The proposed vaccine construct

The total number of proposed epitopes used to built the vaccine construct were five linear B-cell epitopes, 12 T cytotoxic and 18 T helper lymphocytes epitopes from both spike S protin and orf1ab polyprotein. In addition, adjuvants, linkers and His-tag were added to the vaccine construct. Taken together the vaccine construct comprises 526 amino acids (Fig. 2). The vaccine construct was shown to be antigenic in Vaxigen server with score of 0.6194 and nonallergen in the Allertop server.

Fig. 2.

Multi-epitope vaccine design. T helper epitopes (blue colour) and B cell epitopes (red colour) from both spike S protein and orf1ab polyprotein were linked by the short peptide linker KK, while T cytotoxic epitopes (purple color) were linked by GPGPG linker.
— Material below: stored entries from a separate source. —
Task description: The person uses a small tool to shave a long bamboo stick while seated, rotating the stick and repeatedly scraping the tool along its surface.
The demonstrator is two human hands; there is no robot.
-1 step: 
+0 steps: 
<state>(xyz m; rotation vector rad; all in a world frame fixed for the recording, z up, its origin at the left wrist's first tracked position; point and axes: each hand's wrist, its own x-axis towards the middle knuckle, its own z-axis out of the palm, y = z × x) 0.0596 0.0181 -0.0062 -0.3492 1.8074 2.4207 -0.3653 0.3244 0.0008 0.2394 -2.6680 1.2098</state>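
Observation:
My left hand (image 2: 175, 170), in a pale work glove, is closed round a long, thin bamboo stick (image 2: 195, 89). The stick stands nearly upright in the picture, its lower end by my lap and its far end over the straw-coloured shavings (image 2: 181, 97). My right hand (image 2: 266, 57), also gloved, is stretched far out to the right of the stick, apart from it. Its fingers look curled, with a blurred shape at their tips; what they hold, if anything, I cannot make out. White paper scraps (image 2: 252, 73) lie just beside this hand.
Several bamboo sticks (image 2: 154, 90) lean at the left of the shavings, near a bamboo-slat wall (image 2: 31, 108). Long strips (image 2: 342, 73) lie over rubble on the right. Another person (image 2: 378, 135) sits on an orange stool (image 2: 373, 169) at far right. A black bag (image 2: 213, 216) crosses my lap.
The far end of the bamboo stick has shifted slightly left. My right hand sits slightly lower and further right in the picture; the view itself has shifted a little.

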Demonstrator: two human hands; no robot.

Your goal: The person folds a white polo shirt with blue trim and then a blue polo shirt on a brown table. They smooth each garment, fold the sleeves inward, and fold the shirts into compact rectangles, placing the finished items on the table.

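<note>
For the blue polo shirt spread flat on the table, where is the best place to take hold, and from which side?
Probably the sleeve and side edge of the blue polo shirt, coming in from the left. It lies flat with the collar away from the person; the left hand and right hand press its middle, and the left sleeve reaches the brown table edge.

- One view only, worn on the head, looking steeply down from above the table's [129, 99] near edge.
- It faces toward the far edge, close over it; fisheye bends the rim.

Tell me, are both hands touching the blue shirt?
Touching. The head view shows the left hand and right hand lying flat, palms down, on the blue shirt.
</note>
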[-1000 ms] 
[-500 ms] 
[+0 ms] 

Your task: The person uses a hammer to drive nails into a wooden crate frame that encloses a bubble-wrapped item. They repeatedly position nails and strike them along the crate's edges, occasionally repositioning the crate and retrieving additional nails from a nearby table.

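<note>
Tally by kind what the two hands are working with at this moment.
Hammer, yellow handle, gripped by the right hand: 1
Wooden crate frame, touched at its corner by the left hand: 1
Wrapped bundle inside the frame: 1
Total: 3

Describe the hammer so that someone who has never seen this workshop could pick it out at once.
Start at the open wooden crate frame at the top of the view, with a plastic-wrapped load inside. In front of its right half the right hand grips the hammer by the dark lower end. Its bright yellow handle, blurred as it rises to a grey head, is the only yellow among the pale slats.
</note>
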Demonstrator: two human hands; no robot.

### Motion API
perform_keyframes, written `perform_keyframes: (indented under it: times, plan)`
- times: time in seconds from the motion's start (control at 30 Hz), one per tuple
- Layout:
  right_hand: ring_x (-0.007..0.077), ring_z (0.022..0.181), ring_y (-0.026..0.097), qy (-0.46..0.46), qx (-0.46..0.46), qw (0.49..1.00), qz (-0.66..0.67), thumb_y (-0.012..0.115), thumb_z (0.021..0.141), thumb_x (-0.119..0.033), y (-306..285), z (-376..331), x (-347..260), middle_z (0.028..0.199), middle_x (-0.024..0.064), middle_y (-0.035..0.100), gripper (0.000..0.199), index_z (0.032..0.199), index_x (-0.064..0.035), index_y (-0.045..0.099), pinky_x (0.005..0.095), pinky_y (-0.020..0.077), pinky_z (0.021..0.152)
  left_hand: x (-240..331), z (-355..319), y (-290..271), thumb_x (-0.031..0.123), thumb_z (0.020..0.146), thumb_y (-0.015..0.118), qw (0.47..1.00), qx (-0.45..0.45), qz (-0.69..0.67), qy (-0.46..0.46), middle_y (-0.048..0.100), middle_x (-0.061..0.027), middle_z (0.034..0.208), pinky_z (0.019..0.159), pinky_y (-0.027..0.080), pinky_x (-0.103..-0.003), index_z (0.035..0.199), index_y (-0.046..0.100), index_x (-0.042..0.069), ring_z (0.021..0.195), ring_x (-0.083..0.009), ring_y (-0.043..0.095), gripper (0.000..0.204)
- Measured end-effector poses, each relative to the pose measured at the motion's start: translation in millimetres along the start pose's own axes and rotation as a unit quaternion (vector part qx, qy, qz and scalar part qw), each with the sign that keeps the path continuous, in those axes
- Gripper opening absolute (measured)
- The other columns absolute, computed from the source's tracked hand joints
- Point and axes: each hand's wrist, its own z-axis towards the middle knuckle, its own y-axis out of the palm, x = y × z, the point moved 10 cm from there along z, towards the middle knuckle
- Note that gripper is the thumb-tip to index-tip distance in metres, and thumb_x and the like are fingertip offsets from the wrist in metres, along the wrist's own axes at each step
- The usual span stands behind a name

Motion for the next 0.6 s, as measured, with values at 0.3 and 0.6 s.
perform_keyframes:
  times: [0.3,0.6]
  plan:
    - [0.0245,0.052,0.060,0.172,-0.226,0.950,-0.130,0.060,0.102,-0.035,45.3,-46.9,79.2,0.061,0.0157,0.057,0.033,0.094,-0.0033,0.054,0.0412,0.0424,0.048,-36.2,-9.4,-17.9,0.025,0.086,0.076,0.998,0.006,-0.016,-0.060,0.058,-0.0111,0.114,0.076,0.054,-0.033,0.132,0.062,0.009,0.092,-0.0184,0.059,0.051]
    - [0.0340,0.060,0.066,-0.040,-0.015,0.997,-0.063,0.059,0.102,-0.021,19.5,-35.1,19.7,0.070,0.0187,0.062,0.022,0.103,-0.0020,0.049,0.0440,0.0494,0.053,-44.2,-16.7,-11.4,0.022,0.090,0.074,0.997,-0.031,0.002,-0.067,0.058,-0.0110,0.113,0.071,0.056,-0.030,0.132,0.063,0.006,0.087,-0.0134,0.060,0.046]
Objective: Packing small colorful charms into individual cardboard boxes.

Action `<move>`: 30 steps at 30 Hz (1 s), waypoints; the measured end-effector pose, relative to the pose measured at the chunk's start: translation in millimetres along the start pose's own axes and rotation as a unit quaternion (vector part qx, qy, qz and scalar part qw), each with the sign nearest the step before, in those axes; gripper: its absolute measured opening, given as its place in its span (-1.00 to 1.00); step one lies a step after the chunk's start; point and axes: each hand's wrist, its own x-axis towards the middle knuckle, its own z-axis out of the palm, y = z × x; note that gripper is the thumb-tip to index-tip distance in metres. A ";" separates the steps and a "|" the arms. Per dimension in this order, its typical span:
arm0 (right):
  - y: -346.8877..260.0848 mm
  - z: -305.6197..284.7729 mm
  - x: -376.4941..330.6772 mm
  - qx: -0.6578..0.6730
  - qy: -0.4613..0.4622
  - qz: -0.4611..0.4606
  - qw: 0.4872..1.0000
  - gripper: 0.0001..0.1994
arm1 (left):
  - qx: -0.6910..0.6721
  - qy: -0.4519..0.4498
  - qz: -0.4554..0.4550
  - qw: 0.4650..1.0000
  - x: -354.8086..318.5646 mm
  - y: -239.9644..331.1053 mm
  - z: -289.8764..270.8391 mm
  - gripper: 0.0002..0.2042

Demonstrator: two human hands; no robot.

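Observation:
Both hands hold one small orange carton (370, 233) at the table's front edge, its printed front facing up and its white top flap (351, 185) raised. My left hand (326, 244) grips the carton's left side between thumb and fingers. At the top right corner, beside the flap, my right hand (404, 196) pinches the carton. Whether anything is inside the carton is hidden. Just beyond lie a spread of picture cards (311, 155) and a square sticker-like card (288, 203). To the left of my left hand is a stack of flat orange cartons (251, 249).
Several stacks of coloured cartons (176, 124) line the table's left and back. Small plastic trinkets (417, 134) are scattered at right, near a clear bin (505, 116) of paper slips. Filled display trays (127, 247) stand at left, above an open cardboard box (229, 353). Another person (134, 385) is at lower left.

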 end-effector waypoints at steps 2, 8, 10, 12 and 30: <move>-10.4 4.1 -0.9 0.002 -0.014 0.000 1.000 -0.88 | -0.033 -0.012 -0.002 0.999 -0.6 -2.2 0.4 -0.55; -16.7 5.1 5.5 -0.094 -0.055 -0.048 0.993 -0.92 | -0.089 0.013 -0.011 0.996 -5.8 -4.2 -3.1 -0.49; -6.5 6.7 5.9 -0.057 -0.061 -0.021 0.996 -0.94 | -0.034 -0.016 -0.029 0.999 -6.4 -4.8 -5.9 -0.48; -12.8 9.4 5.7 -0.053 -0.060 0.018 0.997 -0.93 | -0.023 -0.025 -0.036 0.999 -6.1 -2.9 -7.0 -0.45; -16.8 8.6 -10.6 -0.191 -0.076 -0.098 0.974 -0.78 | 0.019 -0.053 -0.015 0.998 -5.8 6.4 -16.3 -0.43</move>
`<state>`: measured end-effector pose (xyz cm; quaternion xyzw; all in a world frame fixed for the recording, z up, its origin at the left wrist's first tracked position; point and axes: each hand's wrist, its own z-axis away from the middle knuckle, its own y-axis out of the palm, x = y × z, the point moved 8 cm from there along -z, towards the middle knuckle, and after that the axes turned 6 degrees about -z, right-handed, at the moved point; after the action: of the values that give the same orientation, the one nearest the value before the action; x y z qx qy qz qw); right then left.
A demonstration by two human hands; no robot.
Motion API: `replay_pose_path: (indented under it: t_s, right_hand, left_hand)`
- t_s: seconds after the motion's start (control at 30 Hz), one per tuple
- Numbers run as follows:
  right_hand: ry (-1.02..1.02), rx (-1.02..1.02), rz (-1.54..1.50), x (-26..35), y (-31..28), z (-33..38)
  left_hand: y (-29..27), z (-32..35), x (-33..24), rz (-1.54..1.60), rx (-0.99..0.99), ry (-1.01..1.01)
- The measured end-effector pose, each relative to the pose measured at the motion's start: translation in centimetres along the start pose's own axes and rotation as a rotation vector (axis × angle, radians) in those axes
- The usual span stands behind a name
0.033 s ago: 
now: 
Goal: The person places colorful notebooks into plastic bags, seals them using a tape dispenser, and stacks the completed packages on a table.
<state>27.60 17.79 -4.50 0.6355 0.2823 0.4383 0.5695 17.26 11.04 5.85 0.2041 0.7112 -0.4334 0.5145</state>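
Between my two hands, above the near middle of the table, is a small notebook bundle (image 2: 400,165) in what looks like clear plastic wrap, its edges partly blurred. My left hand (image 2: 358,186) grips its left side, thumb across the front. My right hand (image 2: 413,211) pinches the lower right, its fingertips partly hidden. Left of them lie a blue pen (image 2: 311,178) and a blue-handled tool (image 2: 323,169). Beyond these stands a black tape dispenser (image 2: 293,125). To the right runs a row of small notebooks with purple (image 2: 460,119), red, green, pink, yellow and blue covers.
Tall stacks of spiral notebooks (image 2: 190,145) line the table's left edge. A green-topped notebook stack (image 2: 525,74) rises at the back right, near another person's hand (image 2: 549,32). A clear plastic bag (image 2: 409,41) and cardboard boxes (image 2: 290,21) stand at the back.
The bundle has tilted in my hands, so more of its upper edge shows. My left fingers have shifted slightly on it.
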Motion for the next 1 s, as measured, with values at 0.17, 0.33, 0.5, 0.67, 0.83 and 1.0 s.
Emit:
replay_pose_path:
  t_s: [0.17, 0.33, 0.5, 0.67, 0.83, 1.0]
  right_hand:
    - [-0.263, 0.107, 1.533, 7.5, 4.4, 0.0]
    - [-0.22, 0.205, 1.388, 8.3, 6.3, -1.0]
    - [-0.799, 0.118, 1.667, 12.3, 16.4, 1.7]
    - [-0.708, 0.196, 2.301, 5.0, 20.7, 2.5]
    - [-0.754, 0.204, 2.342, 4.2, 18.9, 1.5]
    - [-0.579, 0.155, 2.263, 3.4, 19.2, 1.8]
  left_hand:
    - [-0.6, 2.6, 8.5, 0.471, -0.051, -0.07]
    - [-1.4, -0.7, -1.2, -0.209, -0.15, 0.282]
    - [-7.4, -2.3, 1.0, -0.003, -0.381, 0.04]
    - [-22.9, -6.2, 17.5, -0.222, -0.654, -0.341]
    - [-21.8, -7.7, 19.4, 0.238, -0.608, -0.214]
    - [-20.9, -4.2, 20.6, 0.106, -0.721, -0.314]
Human β-defensin-3 (green color) was used as an adjuvant at N and C-terminals and linked by the short peptide EAAAK linkers. C-terminal 6-his was added as his-tag

Physical and chemical properties of the vaccine construct

The Protparam server demonstrated that the molecular weight of the vaccine construct was 56.37327 k dalton with theoretical isoelectric point value (pI) of 10.19. The total number of negatively (Asp+Glu) and positively (Arg + Lys) charged residues was 18 and 84 respectively. The vaccine construct comprises the 12 amino acids entered in the protein biosynthesis or protein structure. The Extinction coefficients (M^− 1 cm^− 1) at 280 nm measured in water was 40,185 assuming all pairs of Cys residues form cystines. The estimated half-life was 30 h (mammalian reticulocytes, in vitro), > 20 h (yeast, in vivo) and > 10 h (Escherichia coli, in vivo). The instability index (II) was computed to be 31.25. This classifies the protein as stable. Aliphatic index was 84.39 and the grand average of hydropathicity (GRAVY) was − 0.049 that classified the vaccine construct as hydrophilic.

BLAST homology assessment

Homology between the sequence of the vaccine and the host proteome sequence demonstrated that the query coverage of the vaccine protein showed only 17% homology to human proteins. This result showed that the predicted vaccine would not implicate in autoimmunity diseases to the host.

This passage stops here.